Friday, November 2, 2012

Dan Gilbert: Stumbling on Happiness

Well, I completely blew off the month of October, 2012. So now I've made a Second-Tier Vow (not as much energy put into it as a First-Tier Vow) to redouble my efforts and write more. After all, if one wants to become skilled at writing, one should...well, write.

Recently I became aware of Harvard psychologist Dan Gilbert, whose book Stumbling on Happiness reveals some amazing research on what makes people happy.

Click on the book cover to go to the official website.

This is a book that I'm going to have to get, as soon as I can budget for it (money being tight right now). In the meantime, there's a video of a TEDtalks presentation ("The Surprising Science of Happiness") given by Dan Gilbert which apparently covers some of the material presented in the book. The clip can be viewed at either the TEDtalks site or on YouTube. Here's a link to the YouTube version:


One of the amazing results of research (a factoid?) presented by Gilbert in this lecture: people who won the lottery, and people who became paraplegic (lost the use of arms and/or legs) rate as psychologically equally happy with their lives one year after the event. In fact, on the bar graph Gilbert presents of the data, the paraplegic group is just a tick happier than the lottery winners!

Screencap from Dan Gilbert's TEDtalks presentation.

This is somehow stunning — yet not unexpected — to me. My spiritual tradition teaches that happiness is not dependent on external things like wealth or social standing or political power — or any particular situation or location. Happiness is a quality of mind and a way of reacting to the content of our mental processes. You cultivate happiness; it's not something that you find somewhere. But this little illustration from Dr. Gilbert brings home the point in stunning clarity. You probably thought, as I did, "Wow...if a severely disadvantaged person such as a paraplegic is happier with his or her life than I am, then something's wrong here."
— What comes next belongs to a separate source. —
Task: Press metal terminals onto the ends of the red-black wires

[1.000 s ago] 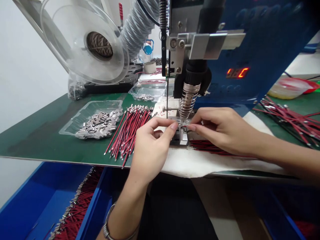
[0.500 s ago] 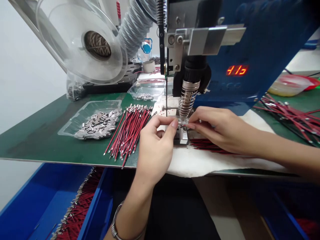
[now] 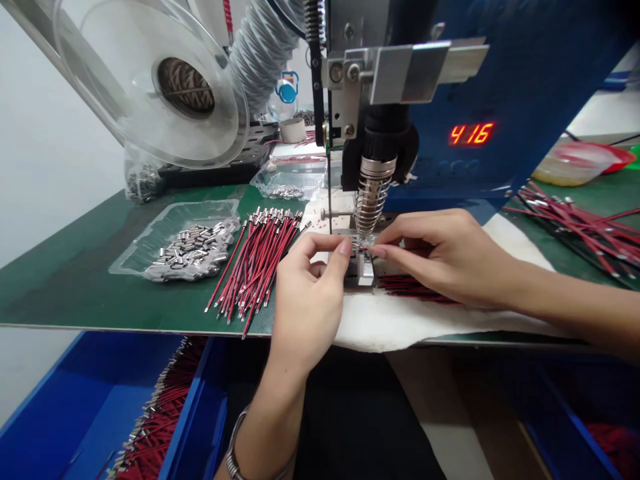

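My left hand (image 3: 313, 287) is closed in a pinch, thumb against forefinger, at the left side of a small metal fixture (image 3: 366, 270). What it holds is hidden by the fingertips. From the right, my right hand (image 3: 440, 257) pinches a thin red wire (image 3: 365, 248), of which only a short bit shows. Just above the fingertips stands the spring-wrapped soldering iron (image 3: 374, 197) of a blue soldering machine (image 3: 500, 80). Under my right hand lies a bundle of red and black wires (image 3: 407, 288) on white cloth (image 3: 400, 320).
Left of my hands, a pile of red and black wires with metal ends (image 3: 260, 267) lies beside a clear tray (image 3: 135, 257) of small metal cylinders. A second clear tray (image 3: 263, 177) stands behind. More wires (image 3: 580, 227) lie right. A blue bin (image 3: 115, 393) sits below the table edge.
The red display on the machine now reads 416. The view has shifted slightly. Both hands keep their pinches at the fixture, with hardly any movement.
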The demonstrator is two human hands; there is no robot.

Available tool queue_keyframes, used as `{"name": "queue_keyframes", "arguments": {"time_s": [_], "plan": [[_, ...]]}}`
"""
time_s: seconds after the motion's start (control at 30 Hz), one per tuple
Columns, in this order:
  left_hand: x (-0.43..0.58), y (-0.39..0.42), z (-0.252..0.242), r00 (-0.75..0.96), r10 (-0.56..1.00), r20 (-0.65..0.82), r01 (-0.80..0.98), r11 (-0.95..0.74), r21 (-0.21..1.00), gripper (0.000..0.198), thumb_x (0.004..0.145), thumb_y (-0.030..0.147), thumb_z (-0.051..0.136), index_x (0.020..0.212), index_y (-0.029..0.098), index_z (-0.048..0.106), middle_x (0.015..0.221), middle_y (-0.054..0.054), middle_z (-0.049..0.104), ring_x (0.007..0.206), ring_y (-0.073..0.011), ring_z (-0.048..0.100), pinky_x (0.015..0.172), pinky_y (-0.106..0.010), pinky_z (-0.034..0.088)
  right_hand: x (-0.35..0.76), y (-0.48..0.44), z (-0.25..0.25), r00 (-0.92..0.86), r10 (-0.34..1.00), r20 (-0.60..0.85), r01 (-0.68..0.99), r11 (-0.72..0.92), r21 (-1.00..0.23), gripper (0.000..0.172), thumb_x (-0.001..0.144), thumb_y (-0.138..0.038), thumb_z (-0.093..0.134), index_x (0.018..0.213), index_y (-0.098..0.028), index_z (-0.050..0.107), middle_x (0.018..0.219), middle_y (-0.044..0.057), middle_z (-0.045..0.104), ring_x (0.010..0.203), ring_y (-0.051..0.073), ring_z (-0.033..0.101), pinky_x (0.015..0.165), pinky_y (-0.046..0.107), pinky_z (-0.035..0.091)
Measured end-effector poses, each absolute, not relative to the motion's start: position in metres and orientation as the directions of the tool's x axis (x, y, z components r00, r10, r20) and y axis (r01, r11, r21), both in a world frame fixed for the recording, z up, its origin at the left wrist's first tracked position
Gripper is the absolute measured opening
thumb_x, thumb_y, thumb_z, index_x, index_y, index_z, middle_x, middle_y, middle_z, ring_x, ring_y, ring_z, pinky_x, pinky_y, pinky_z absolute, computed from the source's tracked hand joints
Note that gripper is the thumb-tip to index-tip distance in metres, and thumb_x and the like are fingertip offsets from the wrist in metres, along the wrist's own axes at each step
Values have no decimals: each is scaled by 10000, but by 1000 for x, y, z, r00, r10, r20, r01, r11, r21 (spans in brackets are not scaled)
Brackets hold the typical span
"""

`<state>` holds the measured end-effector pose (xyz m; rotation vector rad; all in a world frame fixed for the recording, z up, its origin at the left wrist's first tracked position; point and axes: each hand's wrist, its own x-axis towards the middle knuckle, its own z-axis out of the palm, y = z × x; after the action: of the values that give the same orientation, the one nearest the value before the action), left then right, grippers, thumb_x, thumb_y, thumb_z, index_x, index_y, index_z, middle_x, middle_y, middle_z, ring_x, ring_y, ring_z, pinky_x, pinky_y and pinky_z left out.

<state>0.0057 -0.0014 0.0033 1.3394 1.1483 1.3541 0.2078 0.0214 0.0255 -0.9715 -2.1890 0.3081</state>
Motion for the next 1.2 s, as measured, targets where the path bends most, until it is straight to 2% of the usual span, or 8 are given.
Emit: {"name": "queue_keyframes", "arguments": {"time_s": [0.17,0.6,0.93,1.07,1.2], "plan": [[7,-3,5,-36,983,179,39,-178,983,147,945,319,783,884,191,746,771,-12,711,639,-122,626,519,-209,418,208,19,25,-407,751,519,561,655,-507,194,992,-339,712,862,-221,794,712,0,748,532,141,549,596,324,448],[10,-2,5,-55,983,177,72,-173,982,102,942,286,768,889,200,753,678,8,640,692,-151,664,561,-213,460,207,18,25,-443,708,550,567,696,-440,173,992,-279,689,855,-217,774,754,7,752,584,144,580,616,322,447],[11,-5,6,-64,982,176,60,-172,983,111,931,298,780,893,197,756,761,-17,714,672,-157,662,582,-240,486,207,15,29,-421,753,505,601,649,-467,217,1002,-378,664,847,-260,760,777,36,767,619,202,607,662,374,490],[11,-4,5,-63,982,178,62,-174,983,113,931,300,782,894,196,758,738,-10,696,668,-157,664,594,-242,493,207,15,30,-416,758,503,604,644,-470,226,999,-393,661,845,-263,762,782,42,769,636,211,623,652,370,481],[11,-4,5,-59,981,186,69,-182,981,133,936,316,788,902,191,760,800,-23,736,670,-146,665,588,-236,485,207,15,30,-415,757,506,602,645,-471,230,999,-385,667,838,-255,767,777,41,764,647,209,633,678,367,486]]}}
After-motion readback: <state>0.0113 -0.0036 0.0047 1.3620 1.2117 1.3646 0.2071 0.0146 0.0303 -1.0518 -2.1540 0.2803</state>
An important point that I've heard several spiritual teachers/wise people from various cultures, religions or societies emphasize is that even happiness can be an impediment to your own mental health. Or more precisely, the craving for or clinging to happiness can paradoxically cause unhappiness if your quest for happiness doesn't succeed. Therefore, you need to create happiness in whatever situation or experience you happen to find yourself in, in the moment.

Paradoxically, for me to find happiness, I have to drop even the idea of happiness, and to settle back and find value in, and be grateful for, whatever I'm experiencing in this moment — pleasant, unpleasant, neutral.

Physican, meditator and Huffington Post contributor Mark Hyman touches on this in his essay, "Why Doing Nothing is the Key to Happiness:"

What matters most in life is the quality of our experience, the ability to be awake to what is real and true in our lives, for the difficult and the happy times, to be awake to each person we touch, to our own experience, to the moment we are in, to the simple, sweet, and alive gifts of a smile, a touch, a kind deed, the breeze on our skin, or a firefly flickering in the early summer night.

But that is harder than it sounds. Our monkey mind gets in the way. In order to pay attention we need to be quiet, to be practiced at stillness, to know the habits of our mind and be skilled at dancing with them, not to be controlled or dominated by them. To witness the thoughts and feelings we have without having them overwhelm, dominate, and control our lives.

So that is my task now, to paradoxically find happiness by not seeking it.